Would you go through the records below and copy each line with the string "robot"?

§ **Supplied records**
━━━━

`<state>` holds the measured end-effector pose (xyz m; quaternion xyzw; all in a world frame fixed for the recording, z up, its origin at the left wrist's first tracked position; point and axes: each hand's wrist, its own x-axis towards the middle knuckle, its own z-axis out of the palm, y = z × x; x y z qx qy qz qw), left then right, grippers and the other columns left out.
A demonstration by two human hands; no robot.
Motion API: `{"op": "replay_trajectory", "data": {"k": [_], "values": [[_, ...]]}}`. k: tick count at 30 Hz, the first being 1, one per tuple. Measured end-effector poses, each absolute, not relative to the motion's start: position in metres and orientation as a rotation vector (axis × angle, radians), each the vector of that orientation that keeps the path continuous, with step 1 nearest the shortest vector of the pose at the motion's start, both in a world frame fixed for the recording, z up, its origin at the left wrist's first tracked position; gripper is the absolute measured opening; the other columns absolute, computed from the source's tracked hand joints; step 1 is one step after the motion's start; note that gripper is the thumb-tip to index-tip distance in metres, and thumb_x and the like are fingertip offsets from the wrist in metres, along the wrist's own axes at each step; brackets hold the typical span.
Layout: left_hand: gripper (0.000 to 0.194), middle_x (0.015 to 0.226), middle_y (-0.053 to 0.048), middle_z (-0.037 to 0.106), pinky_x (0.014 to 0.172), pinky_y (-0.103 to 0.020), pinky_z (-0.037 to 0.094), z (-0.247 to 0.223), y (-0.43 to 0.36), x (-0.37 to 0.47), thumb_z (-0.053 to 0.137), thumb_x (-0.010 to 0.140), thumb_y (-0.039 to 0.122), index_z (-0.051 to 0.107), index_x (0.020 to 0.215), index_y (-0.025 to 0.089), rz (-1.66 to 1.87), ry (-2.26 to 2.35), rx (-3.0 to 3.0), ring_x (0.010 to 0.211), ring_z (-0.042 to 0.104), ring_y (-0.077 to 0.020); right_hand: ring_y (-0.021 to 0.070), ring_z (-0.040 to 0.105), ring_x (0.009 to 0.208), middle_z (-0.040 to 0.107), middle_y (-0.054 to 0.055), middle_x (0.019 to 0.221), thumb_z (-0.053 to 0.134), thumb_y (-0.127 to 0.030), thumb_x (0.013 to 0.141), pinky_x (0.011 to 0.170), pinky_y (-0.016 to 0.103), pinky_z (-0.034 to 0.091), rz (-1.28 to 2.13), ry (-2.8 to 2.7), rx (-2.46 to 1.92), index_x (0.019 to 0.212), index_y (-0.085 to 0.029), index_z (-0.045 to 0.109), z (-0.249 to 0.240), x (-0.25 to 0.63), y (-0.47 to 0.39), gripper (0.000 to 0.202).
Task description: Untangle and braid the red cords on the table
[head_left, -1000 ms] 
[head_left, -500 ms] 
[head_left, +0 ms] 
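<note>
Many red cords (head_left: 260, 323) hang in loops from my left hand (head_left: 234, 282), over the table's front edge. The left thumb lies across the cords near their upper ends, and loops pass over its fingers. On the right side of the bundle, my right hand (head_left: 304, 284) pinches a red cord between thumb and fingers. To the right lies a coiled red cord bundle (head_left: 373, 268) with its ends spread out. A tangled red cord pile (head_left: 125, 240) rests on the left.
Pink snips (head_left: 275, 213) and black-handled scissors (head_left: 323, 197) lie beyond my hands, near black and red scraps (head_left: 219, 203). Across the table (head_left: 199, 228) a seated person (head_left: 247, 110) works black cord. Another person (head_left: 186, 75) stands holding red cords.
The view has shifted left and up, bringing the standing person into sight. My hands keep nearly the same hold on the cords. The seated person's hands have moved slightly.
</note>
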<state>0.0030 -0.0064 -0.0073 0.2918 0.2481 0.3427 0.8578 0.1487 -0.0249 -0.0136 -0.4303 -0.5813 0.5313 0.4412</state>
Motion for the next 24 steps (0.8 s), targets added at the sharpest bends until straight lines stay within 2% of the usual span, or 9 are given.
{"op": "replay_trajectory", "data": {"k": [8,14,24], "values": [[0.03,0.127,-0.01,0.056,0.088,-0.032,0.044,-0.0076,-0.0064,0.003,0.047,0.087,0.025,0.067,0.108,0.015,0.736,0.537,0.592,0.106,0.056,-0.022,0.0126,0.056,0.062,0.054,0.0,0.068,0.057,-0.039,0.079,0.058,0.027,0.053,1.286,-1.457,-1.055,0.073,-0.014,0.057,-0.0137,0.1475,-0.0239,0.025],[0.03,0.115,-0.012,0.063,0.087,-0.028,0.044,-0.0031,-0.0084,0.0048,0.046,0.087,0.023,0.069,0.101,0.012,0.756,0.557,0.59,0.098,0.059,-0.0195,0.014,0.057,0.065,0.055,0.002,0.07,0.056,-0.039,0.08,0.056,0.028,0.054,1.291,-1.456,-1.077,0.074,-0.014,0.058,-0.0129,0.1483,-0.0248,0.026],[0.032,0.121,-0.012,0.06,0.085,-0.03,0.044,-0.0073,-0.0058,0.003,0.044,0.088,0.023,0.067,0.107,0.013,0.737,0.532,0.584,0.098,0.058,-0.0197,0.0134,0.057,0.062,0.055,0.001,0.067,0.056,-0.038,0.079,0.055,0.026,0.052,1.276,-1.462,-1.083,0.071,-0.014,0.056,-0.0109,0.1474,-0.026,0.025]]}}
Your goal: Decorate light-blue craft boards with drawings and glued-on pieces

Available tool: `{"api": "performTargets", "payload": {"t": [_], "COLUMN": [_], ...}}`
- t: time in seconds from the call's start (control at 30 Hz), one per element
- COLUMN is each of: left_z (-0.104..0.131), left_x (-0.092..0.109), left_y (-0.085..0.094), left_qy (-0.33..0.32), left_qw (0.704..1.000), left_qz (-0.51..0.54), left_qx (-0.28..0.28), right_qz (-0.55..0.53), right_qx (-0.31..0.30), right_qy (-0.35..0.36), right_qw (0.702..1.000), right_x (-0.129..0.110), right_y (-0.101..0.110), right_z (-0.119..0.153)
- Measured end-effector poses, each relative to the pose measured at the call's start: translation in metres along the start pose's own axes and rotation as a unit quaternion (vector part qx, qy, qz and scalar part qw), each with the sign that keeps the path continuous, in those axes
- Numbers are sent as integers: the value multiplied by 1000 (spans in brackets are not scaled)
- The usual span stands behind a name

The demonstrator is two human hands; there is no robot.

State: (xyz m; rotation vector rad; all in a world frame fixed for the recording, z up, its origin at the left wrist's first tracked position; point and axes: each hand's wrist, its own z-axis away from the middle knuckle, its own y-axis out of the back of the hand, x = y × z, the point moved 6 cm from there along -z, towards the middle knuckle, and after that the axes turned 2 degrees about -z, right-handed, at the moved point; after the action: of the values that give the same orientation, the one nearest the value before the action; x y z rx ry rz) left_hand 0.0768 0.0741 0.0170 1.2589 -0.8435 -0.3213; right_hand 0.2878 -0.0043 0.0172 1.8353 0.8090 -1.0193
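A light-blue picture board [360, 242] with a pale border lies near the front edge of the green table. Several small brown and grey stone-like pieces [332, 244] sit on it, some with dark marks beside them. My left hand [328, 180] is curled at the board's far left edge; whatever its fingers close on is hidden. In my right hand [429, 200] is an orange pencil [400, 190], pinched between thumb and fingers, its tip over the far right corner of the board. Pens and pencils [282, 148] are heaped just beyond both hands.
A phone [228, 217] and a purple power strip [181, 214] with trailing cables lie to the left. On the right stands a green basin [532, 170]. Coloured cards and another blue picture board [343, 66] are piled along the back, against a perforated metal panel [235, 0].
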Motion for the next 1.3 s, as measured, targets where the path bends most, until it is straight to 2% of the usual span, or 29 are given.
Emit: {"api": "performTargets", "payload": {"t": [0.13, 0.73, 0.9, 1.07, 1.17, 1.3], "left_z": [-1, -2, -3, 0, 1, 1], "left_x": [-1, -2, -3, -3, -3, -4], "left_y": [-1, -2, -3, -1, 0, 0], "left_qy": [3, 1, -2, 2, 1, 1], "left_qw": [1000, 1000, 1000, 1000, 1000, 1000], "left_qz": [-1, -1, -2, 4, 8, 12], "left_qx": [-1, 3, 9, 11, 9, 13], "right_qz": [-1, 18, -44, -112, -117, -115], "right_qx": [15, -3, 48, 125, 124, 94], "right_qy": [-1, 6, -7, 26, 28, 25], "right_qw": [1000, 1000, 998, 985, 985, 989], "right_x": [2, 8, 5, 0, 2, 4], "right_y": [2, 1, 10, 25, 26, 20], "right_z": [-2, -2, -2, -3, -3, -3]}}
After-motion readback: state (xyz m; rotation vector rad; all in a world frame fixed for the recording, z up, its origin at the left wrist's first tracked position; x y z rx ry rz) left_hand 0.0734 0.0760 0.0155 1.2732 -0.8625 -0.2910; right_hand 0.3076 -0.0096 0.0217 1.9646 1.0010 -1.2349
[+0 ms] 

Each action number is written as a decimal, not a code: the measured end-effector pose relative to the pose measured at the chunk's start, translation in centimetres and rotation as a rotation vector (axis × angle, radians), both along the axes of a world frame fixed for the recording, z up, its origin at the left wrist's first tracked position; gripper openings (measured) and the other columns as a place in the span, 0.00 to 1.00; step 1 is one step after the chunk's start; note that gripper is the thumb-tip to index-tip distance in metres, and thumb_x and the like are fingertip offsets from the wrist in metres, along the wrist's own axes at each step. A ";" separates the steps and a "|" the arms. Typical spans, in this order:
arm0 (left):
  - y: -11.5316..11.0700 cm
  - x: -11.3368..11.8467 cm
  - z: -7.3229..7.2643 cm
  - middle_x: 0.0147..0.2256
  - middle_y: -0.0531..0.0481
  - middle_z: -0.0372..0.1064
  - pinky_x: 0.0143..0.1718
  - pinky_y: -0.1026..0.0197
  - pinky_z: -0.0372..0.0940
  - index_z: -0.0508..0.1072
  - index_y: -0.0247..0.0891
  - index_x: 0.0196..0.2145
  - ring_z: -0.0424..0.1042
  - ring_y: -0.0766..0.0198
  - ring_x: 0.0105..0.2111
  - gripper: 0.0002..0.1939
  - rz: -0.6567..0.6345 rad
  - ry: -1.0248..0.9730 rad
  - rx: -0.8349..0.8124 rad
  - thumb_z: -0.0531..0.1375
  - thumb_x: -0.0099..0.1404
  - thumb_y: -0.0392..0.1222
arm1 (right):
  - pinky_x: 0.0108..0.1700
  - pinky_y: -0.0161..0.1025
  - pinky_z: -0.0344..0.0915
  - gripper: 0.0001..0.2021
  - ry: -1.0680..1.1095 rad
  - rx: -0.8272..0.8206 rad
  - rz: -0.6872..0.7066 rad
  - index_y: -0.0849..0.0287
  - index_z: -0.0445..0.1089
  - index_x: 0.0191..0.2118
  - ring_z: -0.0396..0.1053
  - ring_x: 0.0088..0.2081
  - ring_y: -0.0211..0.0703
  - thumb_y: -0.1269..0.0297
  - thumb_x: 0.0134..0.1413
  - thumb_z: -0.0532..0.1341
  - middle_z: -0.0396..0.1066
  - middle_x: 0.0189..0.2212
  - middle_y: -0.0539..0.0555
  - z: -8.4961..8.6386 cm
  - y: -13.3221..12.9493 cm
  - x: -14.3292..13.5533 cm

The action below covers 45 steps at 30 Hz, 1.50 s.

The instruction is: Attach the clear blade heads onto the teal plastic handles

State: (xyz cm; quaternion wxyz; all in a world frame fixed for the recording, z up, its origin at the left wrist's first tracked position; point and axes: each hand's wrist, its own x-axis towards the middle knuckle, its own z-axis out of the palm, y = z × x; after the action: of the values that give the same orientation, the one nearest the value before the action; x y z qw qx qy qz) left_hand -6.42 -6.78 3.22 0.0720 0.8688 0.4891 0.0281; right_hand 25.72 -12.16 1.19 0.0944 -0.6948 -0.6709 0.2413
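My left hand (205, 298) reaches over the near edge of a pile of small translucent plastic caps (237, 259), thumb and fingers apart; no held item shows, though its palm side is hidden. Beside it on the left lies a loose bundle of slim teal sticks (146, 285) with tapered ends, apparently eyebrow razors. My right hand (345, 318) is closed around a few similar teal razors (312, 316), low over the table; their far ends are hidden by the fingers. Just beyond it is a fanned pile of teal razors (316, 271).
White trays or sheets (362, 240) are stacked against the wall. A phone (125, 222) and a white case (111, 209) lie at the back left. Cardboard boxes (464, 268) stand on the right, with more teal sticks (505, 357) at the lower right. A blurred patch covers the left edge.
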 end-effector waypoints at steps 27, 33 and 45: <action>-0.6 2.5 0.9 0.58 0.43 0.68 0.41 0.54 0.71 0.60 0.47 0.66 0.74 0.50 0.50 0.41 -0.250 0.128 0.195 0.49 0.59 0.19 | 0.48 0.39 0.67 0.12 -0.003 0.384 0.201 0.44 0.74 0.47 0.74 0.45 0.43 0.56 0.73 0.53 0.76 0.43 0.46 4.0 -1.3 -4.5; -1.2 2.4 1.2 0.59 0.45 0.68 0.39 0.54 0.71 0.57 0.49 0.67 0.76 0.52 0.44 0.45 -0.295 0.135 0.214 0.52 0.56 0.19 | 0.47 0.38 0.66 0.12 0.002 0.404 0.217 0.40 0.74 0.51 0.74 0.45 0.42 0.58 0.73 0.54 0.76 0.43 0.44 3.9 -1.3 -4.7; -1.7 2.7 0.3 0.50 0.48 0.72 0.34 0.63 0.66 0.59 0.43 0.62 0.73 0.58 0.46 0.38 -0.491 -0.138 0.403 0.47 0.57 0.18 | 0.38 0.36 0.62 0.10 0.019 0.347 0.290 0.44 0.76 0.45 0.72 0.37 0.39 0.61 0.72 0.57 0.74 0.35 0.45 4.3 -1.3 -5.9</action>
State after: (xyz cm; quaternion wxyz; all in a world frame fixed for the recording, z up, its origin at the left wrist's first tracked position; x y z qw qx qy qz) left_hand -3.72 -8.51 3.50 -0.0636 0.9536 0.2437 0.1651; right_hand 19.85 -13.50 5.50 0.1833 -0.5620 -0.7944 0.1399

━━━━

§ **Answer below**
A demonstration by two human hands; no robot.
The demonstrator is two human hands; there is no robot.

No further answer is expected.